Migration From Etch
- c.h.o migrated to new server, all services functioning as before for all users
- Regularly scheduled automated off-site backups of new server, so that we can redeploy if we suddenly lose the server (hardware failure, VPS provider belly up, etc.)
- A set of migration scripts that can be re-used in case we need to migrate again in the future
- A set of policies/procedures that will keep the migration scripts up-to-date
Assets to be moved
Services to migrate
The following are in separately doable chunks:
- Increase lun's memory allocation and move the disk image out of ~igloo
- Admin home directories
- Configure exim, mailman, apache, clamav
- planet (might need to migrate one or two users early for this)
- projects.haskell.org MX (hmm, this'll divorce the lists from the web interface)
- mailman (need to disable list creation script on nun first)
- User accounts and home directories
- RT on PostgreSQL
- c.h.o admin scripts for users
- c.h.o admin scripts for admins
User data to be transfered
- User accounts and home directories
- Project groups in /etc/group
- Darcs repos from /srv/projects
- Project data from /srv/code
- Trac projects
- Mailman lists
- Planet Haskell
- Physical mailboxes (igloo and malcolm)
Domains to be transferred
Coordination will happen on the #haskell-infrastructure channel on FreeNode.
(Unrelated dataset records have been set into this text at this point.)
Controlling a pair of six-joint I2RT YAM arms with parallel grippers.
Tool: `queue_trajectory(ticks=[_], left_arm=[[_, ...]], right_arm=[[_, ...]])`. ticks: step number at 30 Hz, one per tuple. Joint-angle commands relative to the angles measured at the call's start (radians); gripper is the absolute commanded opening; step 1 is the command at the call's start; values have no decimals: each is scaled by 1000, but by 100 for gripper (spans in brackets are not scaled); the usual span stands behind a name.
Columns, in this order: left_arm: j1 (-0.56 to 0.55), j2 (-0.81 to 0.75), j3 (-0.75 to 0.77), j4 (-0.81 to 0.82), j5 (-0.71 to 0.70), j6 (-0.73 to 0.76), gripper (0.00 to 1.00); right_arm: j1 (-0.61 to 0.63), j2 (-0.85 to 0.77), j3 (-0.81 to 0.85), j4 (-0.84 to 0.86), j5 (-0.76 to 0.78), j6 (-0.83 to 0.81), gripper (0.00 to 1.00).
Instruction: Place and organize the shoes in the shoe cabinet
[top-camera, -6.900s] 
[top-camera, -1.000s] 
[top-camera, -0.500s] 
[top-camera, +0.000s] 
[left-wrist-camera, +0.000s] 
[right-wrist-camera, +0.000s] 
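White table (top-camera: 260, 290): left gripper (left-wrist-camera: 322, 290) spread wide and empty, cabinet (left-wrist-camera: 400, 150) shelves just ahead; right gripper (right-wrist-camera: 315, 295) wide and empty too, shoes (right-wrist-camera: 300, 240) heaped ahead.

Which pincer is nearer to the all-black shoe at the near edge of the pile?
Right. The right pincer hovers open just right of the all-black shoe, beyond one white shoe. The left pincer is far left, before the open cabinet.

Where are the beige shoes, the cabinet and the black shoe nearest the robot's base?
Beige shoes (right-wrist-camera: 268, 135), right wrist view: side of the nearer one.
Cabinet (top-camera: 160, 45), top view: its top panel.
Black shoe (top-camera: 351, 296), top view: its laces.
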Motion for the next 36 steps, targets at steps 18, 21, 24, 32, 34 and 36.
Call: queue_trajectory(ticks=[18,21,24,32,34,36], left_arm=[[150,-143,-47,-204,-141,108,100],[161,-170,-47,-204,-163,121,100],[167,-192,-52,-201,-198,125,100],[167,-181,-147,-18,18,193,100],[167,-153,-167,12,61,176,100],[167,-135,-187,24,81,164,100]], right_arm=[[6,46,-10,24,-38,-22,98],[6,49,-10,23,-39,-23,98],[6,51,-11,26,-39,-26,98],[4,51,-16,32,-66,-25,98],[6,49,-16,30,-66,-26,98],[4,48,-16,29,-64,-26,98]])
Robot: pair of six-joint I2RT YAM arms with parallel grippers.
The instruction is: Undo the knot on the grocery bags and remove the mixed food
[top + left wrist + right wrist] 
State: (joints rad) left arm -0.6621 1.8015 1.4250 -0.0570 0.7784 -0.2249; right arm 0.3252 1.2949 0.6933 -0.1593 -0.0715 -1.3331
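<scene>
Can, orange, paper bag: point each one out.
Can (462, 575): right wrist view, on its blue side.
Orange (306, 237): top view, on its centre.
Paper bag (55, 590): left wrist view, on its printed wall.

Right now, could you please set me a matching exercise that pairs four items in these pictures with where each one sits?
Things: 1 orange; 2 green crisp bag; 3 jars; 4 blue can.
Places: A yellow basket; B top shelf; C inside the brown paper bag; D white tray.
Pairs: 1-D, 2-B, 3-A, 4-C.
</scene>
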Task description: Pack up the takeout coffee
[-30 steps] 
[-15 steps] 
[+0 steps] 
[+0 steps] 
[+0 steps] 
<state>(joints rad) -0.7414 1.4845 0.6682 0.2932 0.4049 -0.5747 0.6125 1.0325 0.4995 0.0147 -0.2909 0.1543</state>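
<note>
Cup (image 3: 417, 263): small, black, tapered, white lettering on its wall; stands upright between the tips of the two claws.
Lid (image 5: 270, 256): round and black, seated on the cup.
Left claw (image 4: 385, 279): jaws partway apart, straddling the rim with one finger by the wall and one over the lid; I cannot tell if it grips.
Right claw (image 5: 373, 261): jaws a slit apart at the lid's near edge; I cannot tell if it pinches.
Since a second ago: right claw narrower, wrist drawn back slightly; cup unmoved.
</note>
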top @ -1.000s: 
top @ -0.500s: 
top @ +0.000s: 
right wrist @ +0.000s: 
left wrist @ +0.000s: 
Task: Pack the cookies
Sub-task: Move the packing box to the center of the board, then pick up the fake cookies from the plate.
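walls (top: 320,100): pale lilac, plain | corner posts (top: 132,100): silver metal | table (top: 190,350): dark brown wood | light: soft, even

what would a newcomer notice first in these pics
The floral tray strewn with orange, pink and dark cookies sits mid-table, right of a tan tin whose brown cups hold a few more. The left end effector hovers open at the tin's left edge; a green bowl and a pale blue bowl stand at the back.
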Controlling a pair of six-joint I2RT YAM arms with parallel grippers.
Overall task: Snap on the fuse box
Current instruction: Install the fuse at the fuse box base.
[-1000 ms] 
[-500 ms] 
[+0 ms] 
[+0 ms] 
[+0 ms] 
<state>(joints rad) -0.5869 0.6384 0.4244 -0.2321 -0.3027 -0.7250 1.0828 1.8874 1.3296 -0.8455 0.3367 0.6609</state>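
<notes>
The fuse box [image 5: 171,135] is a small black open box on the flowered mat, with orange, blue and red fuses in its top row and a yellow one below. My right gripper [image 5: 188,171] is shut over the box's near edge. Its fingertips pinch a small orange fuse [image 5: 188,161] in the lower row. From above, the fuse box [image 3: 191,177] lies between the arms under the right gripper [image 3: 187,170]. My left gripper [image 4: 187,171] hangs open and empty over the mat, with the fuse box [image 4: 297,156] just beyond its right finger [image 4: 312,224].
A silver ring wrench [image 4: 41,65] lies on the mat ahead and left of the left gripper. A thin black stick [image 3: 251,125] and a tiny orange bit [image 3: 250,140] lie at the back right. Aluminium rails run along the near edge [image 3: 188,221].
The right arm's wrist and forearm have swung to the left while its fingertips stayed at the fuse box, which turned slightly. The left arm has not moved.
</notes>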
- Formulate plan on how to communicate with users during the migration process; begin gathering required contact info if necessary
- Calculate the approximate size and rate of change of each type of data on the server
- Give preliminary notice to users and ask for feedback
- Configure domain name etch.haskell.org (will later become read-only copy and left active for a while as a backup)
- Change TTL on all domains to be short
- Provision the new server
- Install and perform basic configuration of all services
- Test all installed services
- Set up backup mirror(s)
- Set up backup mirror services/scripts. Install on new server and test.
- Write scripts to copy user accounts and rsync home directories, and to verify
- Write scripts to copy project groups in /etc/group, and to verify
- Write scripts to rsync darcs repos from /srv/projects, and to verify
- Write scripts to rsync project data from /srv/code, and to verify
- Write scripts to rsync trac projects, and to verify
- Write scripts to copy mailman lists and rsync archives, and to verify
- Write scripts to rsync Planet Haskell, and to verify
- Write a script to make all user data and projects read-only (except mailman archives), and to verify.
- Write a script to *undo* making things read-only, in case of emergency.
- Test all scripts thoroughly
- Fix dates for beginning initial copy and final migration, and give advance notice and instructions to users.
- Transfer RT database and verify (as a dry run, go through the entire migration process just for RT)
- Move the rt domain
- After TTL, verify that RT is working on the new server
- Run script to copy user accounts. Verify.
- Run script to copy /etc/group entries for projects. Verify.
- Run scripts to rsync home directories, darcs repos, project data, trac projects, mailman archives, and Planet data
- Monitor progress; update schedule and notify users as needed
- When completed, verify.
- Notify users.
- Stop the Planet Haskell hourly cron job.
- Run script to make all user data and projects read-only. Verify.
- If any user accounts or projects were added since initial copy began, add them.
- Run scripts to rsync home directories, darcs repos, project data, and Trac projects. Verify.
- Stop mailman service on etch.
- Run the scripts to rsync mailman archives. Verify.
- Move the domain CNAME for community, trac, projects, and code.
- After TTL, verify remotely that the domains moved and that services are working.
- Notify users of current status.
- Tell Ian and Malcolm to check their mail.
- Move the domain MX records.
- Run the scripts to rsync Planet Haskell. Verify.
- Move the planet domain.
- Start the Planet Haskell hourly cron job.
- After TTL, verify remotely that all domains are moved and that all services are working.
- Notify users and community.
- Activate backup mirroring. Verify.
- Monitor net bandwidth and responsiveness of the new server.
- Monitor memory and cpu usage on the new server.
- Monitor and tune settings of PostgreSQL for resource usage on the new server
- Monitor and tune settings of Apache for resource usage on the new server
- After a day or two, raise TTL back to normal levels on all domains
- After a month or two, delete the Etch server